(Task brief): Retype the material exactly, ending with the line containing "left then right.".

(Information):
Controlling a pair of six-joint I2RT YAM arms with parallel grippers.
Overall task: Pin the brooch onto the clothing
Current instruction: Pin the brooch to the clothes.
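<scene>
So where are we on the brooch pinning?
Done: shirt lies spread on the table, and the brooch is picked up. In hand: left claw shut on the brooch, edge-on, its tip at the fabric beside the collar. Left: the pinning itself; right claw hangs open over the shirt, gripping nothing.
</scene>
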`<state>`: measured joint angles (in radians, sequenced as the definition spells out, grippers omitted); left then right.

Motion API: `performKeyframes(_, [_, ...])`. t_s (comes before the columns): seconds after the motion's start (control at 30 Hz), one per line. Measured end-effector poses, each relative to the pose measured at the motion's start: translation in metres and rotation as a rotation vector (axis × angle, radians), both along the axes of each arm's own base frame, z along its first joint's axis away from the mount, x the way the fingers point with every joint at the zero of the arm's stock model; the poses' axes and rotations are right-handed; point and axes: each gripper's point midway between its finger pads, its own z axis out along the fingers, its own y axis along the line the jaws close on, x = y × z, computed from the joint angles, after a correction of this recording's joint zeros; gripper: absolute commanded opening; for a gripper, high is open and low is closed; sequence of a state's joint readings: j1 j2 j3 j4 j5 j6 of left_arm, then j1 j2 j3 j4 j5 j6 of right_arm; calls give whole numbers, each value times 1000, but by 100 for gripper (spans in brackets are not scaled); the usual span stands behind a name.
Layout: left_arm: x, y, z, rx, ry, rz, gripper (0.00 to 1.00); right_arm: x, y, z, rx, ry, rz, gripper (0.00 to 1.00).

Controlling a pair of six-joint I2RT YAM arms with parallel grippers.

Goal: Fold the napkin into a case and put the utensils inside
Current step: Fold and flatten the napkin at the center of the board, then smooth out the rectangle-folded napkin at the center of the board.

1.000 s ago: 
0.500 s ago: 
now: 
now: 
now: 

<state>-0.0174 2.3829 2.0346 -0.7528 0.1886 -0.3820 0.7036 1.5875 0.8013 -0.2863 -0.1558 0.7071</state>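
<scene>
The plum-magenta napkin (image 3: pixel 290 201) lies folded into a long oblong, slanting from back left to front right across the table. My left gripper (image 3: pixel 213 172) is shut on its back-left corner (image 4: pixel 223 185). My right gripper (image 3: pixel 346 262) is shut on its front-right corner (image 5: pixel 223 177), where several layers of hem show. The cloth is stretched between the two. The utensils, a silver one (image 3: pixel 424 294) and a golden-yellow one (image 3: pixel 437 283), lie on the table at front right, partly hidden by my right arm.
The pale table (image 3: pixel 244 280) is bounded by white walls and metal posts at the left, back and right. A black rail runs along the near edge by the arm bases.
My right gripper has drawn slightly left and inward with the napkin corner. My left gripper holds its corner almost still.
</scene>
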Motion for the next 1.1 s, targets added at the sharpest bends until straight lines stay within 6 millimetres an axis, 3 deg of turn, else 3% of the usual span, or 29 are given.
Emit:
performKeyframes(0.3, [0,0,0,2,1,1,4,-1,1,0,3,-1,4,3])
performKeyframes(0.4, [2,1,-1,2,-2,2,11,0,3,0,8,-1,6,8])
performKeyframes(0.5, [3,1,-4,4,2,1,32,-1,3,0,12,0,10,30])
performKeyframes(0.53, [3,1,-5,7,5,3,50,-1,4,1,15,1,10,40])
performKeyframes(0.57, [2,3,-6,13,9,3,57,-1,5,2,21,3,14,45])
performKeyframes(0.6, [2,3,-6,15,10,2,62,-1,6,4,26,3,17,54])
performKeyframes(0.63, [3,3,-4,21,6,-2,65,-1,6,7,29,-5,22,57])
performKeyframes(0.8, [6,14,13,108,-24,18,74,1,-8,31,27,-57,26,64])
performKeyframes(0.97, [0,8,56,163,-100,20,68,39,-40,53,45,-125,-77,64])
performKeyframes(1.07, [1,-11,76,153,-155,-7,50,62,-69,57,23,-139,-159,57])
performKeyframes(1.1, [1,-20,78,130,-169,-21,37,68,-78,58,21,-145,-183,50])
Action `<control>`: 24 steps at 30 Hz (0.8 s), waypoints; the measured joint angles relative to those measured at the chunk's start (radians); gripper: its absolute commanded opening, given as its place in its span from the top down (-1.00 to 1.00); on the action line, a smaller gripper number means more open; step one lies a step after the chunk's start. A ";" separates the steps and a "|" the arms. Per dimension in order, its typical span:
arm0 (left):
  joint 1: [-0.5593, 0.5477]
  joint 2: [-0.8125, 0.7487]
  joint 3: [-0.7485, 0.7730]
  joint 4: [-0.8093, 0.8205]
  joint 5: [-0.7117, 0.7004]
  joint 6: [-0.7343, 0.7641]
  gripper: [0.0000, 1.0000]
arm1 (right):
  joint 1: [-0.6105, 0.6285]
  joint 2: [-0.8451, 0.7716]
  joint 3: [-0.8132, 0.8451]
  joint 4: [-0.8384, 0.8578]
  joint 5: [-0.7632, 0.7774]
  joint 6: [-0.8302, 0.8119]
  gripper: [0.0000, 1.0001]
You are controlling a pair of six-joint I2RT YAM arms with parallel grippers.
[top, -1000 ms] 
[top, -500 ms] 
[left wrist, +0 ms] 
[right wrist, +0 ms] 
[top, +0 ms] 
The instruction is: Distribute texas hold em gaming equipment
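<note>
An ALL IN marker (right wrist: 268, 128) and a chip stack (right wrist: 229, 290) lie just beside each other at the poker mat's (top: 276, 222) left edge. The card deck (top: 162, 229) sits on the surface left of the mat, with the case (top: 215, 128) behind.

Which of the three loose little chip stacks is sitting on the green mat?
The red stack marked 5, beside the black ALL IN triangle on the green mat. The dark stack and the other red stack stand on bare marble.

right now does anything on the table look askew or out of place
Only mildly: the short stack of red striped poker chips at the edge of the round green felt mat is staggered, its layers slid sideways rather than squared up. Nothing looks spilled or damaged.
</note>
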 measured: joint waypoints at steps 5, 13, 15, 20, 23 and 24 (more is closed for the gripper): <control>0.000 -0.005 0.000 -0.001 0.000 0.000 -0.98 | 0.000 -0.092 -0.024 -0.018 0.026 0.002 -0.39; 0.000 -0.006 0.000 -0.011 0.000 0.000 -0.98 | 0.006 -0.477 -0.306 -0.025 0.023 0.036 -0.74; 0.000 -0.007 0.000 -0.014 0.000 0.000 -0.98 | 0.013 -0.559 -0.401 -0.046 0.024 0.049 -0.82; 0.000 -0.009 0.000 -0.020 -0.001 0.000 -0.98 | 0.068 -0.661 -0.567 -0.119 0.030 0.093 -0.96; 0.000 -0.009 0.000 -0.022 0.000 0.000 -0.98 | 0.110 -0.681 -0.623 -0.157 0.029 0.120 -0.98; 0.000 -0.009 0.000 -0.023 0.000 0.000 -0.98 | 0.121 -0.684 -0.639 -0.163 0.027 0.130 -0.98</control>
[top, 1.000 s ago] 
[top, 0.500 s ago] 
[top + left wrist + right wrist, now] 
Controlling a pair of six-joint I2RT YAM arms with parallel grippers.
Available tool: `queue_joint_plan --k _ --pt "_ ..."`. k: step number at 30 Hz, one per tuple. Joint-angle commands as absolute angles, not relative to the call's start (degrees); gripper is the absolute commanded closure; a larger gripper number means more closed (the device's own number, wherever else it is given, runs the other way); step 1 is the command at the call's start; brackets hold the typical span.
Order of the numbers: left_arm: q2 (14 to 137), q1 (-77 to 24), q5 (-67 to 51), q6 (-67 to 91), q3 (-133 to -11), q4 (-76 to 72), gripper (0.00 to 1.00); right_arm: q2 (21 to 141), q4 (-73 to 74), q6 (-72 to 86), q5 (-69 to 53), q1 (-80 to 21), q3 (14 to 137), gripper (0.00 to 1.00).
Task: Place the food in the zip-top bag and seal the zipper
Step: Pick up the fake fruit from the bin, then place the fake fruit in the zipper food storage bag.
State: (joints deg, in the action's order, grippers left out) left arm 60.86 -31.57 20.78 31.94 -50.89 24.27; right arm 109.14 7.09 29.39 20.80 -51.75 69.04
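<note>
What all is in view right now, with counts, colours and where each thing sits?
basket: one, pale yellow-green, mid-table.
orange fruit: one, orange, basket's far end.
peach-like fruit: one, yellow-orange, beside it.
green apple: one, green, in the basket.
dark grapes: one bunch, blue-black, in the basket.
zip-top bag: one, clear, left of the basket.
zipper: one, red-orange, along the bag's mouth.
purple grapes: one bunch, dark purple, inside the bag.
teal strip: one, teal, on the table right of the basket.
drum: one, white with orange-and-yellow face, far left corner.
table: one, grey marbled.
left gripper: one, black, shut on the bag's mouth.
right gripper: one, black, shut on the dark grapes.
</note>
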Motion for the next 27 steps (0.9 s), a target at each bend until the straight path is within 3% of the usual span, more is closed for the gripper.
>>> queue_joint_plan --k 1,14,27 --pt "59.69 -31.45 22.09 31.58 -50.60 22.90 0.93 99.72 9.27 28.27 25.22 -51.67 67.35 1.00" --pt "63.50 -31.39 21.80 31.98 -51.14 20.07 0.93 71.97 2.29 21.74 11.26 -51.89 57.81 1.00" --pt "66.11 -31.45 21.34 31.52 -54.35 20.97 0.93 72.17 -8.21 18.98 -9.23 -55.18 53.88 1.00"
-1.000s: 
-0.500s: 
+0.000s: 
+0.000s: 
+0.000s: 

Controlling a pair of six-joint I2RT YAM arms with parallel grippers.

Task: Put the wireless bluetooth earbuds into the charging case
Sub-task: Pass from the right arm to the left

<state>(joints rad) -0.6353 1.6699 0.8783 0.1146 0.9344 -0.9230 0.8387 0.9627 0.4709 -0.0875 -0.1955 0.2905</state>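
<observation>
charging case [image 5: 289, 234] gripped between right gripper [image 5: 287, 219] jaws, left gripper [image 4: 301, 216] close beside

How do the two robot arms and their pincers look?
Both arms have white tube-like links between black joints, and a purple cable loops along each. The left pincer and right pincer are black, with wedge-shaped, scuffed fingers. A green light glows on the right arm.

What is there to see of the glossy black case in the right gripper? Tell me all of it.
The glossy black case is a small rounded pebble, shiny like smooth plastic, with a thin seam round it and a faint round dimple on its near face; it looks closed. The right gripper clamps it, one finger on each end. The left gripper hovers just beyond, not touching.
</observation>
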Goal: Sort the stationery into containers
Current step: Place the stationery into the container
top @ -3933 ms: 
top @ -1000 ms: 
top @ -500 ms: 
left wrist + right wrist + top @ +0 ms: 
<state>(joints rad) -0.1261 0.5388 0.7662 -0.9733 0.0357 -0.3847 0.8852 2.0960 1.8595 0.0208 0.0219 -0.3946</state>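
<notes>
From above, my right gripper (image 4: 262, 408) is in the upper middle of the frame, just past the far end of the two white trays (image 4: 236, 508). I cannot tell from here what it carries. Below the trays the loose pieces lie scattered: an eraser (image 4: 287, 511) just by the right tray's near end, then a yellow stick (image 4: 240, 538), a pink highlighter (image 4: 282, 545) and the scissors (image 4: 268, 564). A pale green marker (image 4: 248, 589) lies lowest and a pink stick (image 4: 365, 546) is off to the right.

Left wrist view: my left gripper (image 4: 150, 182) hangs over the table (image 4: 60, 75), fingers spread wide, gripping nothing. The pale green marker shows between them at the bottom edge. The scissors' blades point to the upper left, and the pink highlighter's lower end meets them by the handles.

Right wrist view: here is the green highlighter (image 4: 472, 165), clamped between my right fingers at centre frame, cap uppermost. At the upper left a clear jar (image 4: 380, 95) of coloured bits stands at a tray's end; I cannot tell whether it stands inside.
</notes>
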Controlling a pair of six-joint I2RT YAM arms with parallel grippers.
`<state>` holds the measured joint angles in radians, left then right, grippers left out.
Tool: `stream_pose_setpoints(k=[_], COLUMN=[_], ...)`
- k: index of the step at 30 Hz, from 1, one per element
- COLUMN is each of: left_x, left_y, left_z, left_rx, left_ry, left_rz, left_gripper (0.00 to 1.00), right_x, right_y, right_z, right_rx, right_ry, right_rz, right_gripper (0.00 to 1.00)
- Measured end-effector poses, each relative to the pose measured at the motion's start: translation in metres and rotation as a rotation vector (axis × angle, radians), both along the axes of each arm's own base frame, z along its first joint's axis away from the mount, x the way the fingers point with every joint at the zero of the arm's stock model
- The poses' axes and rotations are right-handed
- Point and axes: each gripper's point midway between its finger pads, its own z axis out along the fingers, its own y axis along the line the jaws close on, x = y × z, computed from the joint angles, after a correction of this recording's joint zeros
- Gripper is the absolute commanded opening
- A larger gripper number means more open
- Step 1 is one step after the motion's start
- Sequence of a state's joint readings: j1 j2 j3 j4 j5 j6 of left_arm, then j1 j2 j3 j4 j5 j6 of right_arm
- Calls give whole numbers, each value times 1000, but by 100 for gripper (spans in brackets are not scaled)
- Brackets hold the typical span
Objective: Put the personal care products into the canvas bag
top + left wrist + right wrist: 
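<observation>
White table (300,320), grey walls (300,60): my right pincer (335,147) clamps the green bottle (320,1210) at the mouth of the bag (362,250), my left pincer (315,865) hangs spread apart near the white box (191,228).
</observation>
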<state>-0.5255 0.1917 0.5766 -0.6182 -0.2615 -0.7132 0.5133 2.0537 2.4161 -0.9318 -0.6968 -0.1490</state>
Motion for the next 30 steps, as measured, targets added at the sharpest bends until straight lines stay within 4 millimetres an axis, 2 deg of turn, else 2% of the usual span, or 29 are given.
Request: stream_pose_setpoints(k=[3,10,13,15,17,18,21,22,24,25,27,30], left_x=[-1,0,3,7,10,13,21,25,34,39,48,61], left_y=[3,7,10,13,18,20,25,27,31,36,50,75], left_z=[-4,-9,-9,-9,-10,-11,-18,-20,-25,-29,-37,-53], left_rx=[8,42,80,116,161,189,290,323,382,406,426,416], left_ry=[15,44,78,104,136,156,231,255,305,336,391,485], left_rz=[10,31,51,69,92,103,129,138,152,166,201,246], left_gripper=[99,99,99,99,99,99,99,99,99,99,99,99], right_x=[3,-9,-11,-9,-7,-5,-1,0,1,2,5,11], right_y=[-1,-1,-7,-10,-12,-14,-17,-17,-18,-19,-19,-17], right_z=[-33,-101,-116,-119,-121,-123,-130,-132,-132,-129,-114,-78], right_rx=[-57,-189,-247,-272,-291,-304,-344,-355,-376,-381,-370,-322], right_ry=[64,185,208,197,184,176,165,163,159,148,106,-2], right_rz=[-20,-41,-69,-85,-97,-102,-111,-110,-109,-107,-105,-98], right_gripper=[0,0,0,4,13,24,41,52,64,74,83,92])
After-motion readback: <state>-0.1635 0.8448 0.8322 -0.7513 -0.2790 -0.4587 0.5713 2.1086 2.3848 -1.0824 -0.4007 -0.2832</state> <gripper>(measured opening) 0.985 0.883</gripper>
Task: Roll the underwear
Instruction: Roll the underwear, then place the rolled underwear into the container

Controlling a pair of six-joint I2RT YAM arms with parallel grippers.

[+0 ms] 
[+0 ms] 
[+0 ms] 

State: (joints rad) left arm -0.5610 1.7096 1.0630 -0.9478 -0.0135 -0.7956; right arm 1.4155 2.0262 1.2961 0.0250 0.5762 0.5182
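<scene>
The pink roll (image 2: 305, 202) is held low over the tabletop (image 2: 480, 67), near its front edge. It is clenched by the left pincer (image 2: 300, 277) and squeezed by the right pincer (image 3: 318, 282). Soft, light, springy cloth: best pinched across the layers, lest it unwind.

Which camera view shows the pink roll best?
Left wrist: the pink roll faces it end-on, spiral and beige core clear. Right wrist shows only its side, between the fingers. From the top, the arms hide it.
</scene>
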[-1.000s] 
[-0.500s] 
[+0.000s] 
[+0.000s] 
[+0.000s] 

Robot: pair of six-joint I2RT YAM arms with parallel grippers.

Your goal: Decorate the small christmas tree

(Solution):
Controlling a pair of six-joint I2RT YAM arms with parallel grippers.
Overall task: Pin the brooch onto the clothing
Current instruction: Pin the brooch to the clothes.
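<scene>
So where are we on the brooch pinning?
Done: shirt lies spread on the table, and the brooch is picked up. In hand: left claw shut on the brooch, edge-on, its tip at the fabric beside the collar. Left: the pinning itself; right claw hangs open over the shirt, gripping nothing.
</scene>
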`<state>`: measured joint angles (in radians, sequenced as the definition spells out, grippers omitted); left then right.

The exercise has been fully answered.